If we have a (usual) series of the form $S = \sum_{n=1}^{\infty} a_n$ then we define $S$ to be the limit as $N$ goes to infinity of the partial sums $S_N = \sum_{n=1}^{N} a_n,$ provided the limit exists. If we instead have a bi-infinite series of the form $$ S = \sum_{n=-\infty}^{\infty} a_n $$ then how do we define this sum? Is it $$ \lim_{N \to \infty} \sum_{n=-N}^N a_n $$ or $$ \lim_{N \to \infty} \lim_{M \to \infty} \sum_{n = -M}^N a_n $$ or something else? Can you also refer me to any standard textbook that deals with bi-infinite series?
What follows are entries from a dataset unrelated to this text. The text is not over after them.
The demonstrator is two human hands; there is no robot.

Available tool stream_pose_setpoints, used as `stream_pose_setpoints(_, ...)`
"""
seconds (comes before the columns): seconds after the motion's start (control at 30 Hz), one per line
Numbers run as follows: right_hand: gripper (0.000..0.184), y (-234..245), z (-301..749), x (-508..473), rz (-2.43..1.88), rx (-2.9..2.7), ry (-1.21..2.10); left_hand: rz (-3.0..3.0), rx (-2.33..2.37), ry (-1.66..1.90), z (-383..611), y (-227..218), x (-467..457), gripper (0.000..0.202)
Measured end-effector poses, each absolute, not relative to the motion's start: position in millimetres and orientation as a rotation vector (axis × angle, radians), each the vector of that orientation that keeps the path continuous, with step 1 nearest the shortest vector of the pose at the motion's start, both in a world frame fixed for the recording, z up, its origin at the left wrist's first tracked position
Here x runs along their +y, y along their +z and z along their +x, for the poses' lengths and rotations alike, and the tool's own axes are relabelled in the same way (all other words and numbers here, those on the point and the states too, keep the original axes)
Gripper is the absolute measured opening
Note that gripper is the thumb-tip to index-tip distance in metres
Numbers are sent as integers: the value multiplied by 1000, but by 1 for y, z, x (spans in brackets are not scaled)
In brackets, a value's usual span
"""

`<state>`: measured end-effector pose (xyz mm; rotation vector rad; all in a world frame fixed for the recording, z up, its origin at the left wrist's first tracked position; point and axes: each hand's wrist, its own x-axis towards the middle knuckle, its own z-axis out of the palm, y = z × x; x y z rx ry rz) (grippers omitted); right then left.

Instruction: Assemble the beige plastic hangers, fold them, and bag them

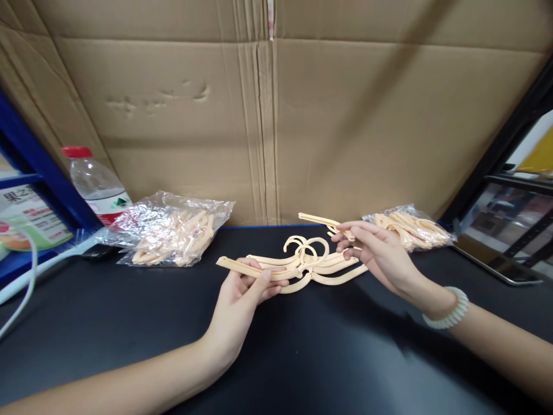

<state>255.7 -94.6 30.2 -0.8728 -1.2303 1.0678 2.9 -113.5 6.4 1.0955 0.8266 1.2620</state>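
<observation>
Tabletop (285,351) in black, cream hangers (332,281) atop, cardboard (173,138) behind

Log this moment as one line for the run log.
Left hand: holds cream hanger piece | Right hand: holds second cream piece | Black table: cream hangers, left bag, right bag

Fingers (260,285) of the left hand (239,297) cover part of a slim cream plastic strip (235,266), while those of the right hand (382,253) partly mask a second cream plastic strip (315,219). Cream plastic hangers (339,280) overlap at centre, their number impossible to tell. Shine on a crinkled clear plastic bag (177,230) obscures some contents, and the bag hides the base of a red-capped clear plastic bottle (97,178). The frame's edges crop the left forearm (142,380), the right forearm (510,340) and a brown cardboard panel (173,75).
</observation>
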Motion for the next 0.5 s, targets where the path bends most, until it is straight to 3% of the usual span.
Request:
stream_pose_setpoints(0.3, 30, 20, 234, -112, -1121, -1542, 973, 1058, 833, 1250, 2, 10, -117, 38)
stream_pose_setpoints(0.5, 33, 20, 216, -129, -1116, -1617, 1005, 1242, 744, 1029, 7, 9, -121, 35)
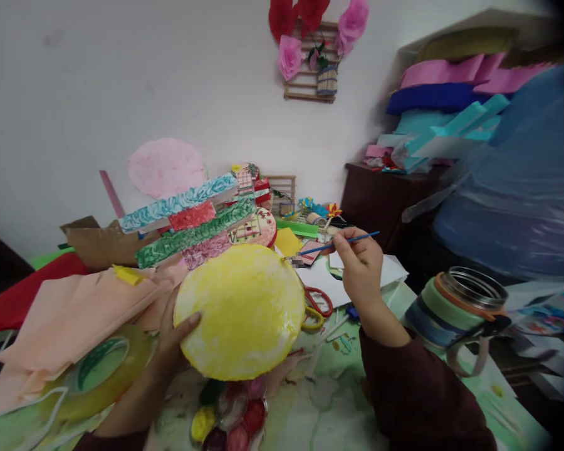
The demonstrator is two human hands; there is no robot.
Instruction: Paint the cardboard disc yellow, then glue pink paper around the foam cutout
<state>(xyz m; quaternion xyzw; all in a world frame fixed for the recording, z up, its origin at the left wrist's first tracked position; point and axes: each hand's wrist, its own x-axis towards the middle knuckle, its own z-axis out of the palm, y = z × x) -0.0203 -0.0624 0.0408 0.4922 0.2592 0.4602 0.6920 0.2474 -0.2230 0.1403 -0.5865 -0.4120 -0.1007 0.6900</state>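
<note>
My left hand [176,332] grips a round disc [239,313] by its left edge, thumb on the front face. Yellow paint covers the disc, with paler, whitish patches toward the lower left. Between the thumb and fingers of my right hand [361,263] is a thin blue paintbrush [352,240]. Its tip meets or nearly meets the disc's upper right edge. Below the disc sits a paint palette [228,416] with wells of yellow, red, pink and dark paint. Scissors [322,304] with red and yellow handles lie just right of the disc, partly hidden by it.
An uncapped green and blue flask [451,310] stands at the right. On the left are a roll of clear tape [138,363] and peach paper sheets [79,313]. Painted foam strips [183,203] are piled behind the disc. A dark cabinet [371,197] stands at the back right.
</note>
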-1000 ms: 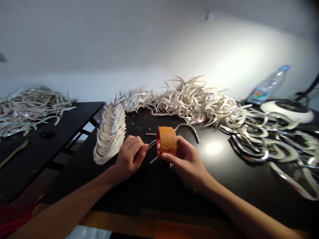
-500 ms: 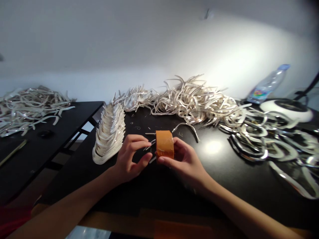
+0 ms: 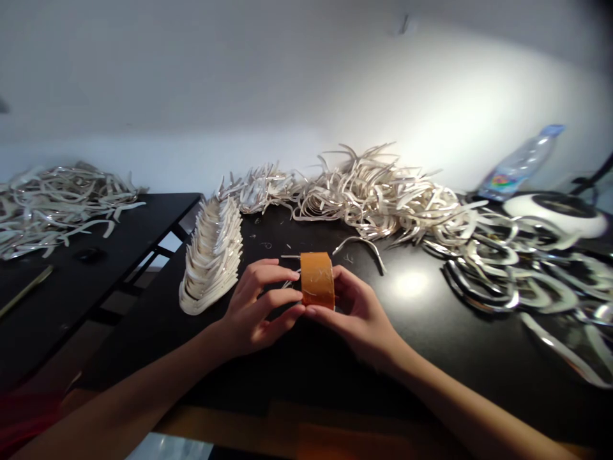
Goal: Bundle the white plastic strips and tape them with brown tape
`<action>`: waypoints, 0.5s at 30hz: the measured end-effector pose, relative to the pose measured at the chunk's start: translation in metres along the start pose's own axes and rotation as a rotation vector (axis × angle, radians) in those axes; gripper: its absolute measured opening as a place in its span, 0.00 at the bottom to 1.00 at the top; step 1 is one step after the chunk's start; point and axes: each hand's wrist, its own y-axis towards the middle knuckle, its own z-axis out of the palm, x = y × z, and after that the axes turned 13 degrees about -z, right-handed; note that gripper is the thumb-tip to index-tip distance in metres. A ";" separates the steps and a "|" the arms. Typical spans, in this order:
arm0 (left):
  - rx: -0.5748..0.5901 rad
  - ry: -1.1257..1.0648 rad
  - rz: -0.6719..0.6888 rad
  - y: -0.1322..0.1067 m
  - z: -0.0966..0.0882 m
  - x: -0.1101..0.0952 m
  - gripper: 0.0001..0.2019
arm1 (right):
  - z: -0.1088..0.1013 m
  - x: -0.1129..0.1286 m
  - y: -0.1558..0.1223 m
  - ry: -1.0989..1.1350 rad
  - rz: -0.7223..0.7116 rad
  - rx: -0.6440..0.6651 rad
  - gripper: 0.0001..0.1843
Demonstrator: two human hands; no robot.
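Observation:
An orange-brown roll of tape [image 3: 317,280] stands on edge between my two hands, above the dark table. My right hand [image 3: 359,313] grips its right side, with the thumb at the lower front edge and the fingers behind. On the left side, the fingertips and thumb of my left hand [image 3: 261,306] press against the roll's edge. Thin pale strips [image 3: 290,281] show behind my left fingers, partly hidden. A single curved strip [image 3: 361,243] lies just beyond the roll. Left of my left hand stands a neat nested stack of curved pale strips [image 3: 211,255].
A tangled heap of pale, shiny strips [image 3: 378,191] runs along the wall. Larger curved pieces [image 3: 517,281] lie at the right, near a white round device [image 3: 555,214] and a tilted plastic bottle [image 3: 522,163]. A second dark table [image 3: 119,255] at left carries another heap [image 3: 62,198].
My left hand has moved right, so its fingertips now meet the roll of tape. The roll has turned slightly in my right hand.

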 end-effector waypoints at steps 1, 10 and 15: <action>0.003 0.007 0.006 0.000 0.000 0.000 0.11 | 0.000 0.000 0.000 0.008 0.000 -0.001 0.19; 0.000 0.132 0.088 0.001 -0.003 0.000 0.18 | 0.002 0.002 0.001 0.067 0.012 -0.018 0.19; -0.039 0.150 0.112 -0.001 -0.001 0.001 0.18 | 0.001 0.001 0.001 0.071 0.025 -0.023 0.20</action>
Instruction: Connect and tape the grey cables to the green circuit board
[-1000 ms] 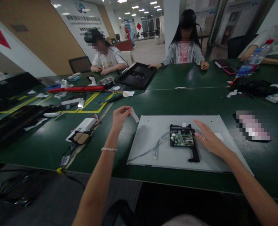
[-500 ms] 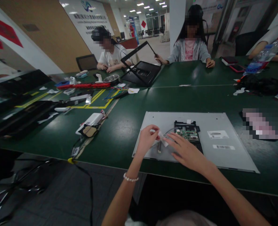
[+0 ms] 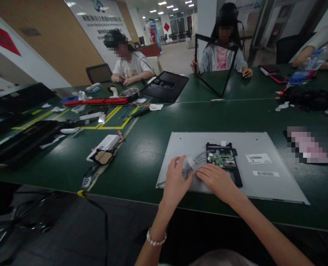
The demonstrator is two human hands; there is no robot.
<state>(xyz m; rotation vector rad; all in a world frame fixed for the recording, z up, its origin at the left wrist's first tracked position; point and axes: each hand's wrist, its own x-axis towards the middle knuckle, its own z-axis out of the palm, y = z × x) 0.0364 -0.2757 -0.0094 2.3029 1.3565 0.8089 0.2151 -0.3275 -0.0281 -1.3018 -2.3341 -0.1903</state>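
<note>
A flat grey metal panel lies in front of me, with a green circuit board in a black plastic frame on top. Grey cables run left from the board to my hands. My left hand curls its fingers and thumb around the cables at the panel's left part. Across them stands a white strip, which looks like tape. My right hand, fingers together, pinches near the strip's lower end; its fingertips are partly hidden.
To the right lies a pink phone-like object, to the left a white battery-like pack with a black cable. Across the table, one person holds a black frame beside a black casing; another sits further left. Bottles stand far right.
My left hand has shifted from pinching the white strip to curling around the cables. My right hand has lowered and closed in. The person opposite has lifted the black frame off the casing.
</note>
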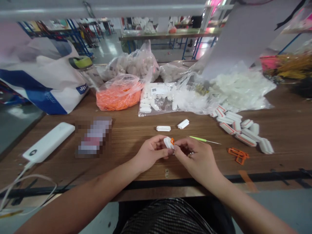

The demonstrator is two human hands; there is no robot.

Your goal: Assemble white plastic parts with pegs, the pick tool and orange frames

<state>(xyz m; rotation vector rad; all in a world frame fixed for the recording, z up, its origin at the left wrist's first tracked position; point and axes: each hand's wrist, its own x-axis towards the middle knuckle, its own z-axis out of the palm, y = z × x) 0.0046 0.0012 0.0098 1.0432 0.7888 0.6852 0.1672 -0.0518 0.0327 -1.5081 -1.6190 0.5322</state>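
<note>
Near the table's front edge, my left hand is closed around a small white plastic piece. My right hand pinches a small orange frame against the right end of that piece; the fingers hide part of both. Beyond my hands lie a white plastic block and another white block, set at a slant. A pick with a lime-green handle rests just past my right hand. Farther right are several loose orange frames and a pile of white blocks, some with orange edging.
A clear bag of orange frames and a bag of white pieces stand at the back. Pale translucent parts spread at back right. On the left are a white power bank with a cable, a blurred-out flat object and a bottle.
</note>
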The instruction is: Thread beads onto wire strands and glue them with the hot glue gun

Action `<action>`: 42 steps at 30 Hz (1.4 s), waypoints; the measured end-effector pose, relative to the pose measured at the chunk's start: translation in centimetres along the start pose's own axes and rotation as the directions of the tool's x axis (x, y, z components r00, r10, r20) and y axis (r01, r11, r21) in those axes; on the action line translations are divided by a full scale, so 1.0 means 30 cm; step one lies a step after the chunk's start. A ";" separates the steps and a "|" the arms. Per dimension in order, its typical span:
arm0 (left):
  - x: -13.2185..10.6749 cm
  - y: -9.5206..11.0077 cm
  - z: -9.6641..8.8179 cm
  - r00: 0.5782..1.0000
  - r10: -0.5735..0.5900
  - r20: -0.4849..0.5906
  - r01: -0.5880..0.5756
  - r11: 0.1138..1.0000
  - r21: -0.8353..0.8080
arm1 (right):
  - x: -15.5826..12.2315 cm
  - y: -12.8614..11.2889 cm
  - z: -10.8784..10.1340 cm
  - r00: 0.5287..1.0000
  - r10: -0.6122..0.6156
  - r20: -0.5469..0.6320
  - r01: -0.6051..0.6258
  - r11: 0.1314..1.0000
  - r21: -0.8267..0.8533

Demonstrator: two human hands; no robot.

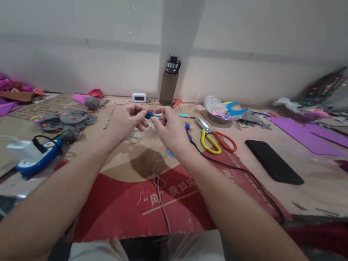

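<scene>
My left hand (130,118) and my right hand (168,126) meet above the middle of the worktable, both with fingers pinched. Between their fingertips is a small dark blue-teal piece (153,115), too small to name, which both seem to grip. Much of it is covered by fingers. Just right of my right hand lies a blue tool with a black cord (188,129), partly hidden by the hand. Beyond it are scissors with one yellow and one red handle (210,147). Under my hands, thin clear strands lie on the red and brown cardboard (117,200).
A dark bottle (168,87) and a small white digital clock (138,97) stand by the wall. At right are a black phone (273,162) and purple sheets (310,137). Grey felt pieces (71,119) and a blue-white power strip (39,160) lie left. A foil bowl (218,117) sits behind.
</scene>
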State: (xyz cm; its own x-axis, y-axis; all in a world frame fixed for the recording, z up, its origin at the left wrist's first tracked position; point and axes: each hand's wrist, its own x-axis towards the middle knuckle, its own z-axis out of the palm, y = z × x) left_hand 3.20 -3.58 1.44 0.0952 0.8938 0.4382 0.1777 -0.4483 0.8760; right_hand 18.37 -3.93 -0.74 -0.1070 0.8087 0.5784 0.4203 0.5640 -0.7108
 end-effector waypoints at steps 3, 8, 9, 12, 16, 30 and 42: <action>0.020 -0.030 -0.022 0.993 0.039 -0.115 -0.037 0.999 0.018 | -0.016 -0.008 0.015 0.998 -0.041 0.041 0.041 0.999 0.015; 0.061 -0.086 -0.068 0.962 -0.017 -0.271 -0.009 0.996 -0.093 | -0.057 -0.035 0.048 0.973 -0.088 0.213 0.090 0.996 0.000; 0.067 -0.093 -0.076 0.953 -0.041 -0.301 0.000 0.991 -0.134 | -0.064 -0.040 0.056 0.962 -0.098 0.257 0.103 0.995 -0.007; 0.078 -0.101 -0.095 0.926 -0.125 -0.358 0.033 0.967 -0.253 | -0.080 -0.052 0.074 0.908 -0.142 0.394 0.169 0.985 -0.035; 0.083 -0.101 -0.118 0.896 -0.217 -0.386 0.058 0.922 -0.383 | -0.092 -0.081 0.072 0.842 -0.131 0.523 0.256 0.951 -0.173; 0.115 -0.104 -0.207 0.865 -0.341 -0.369 -0.014 0.717 -0.697 | -0.036 -0.048 -0.020 0.950 0.181 0.253 0.024 0.769 -0.639; 0.112 -0.088 -0.207 0.881 -0.313 -0.355 -0.021 0.724 -0.689 | 0.032 -0.003 -0.121 0.997 -0.018 -0.070 0.002 0.975 -0.223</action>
State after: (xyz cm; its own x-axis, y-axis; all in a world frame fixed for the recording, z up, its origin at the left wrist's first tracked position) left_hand -3.04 0.65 1.84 -0.3194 0.9296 0.1838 -0.5487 -0.3396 0.7639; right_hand 21.50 -3.82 1.34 -0.0510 0.7847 0.6178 0.6105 0.5140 -0.6025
Thanks!

Answer 1

Bi-infinite summation is summation over $\Bbb Z$. In general (I think that I read about this in Professor Tao's Analysis book), one defines a sum over an arbitrary set $X$ as follows.

Let $X$ be any set and $F(X)$ be the set of all finite subsets of $X$. Let $f: X \to \Bbb R$ be nonnegative.

$$\sum_{x \in X} f(x) := \sup\{\sum_{x \in A} f(x): A \in F(X)\}$$

Now if $f$ is not necessarily nonnegative, then in case $\sum_{x \in X} |f(x)|$ is finite,

$$\sum_{x \in X} f(x) := \sum_{x \in X} f^+(x) - \sum_{x \in X} f^-(x)$$

Where $f^+(x)= \max\{f(x), 0\}$ and $f^-(x) = \max\{-f(x), 0\}$.

Otherwise $\sum_{x \in X} f(x)$ is undefined.

In the case $X = \Bbb Z$, it's easy to check that when $\sum_{x \in \Bbb Z} f(x)$ is defined, we have that the limit:

$$\lim_{N \to \infty} \sum_{n=-N}^N f(n)$$

exists and equals that thing.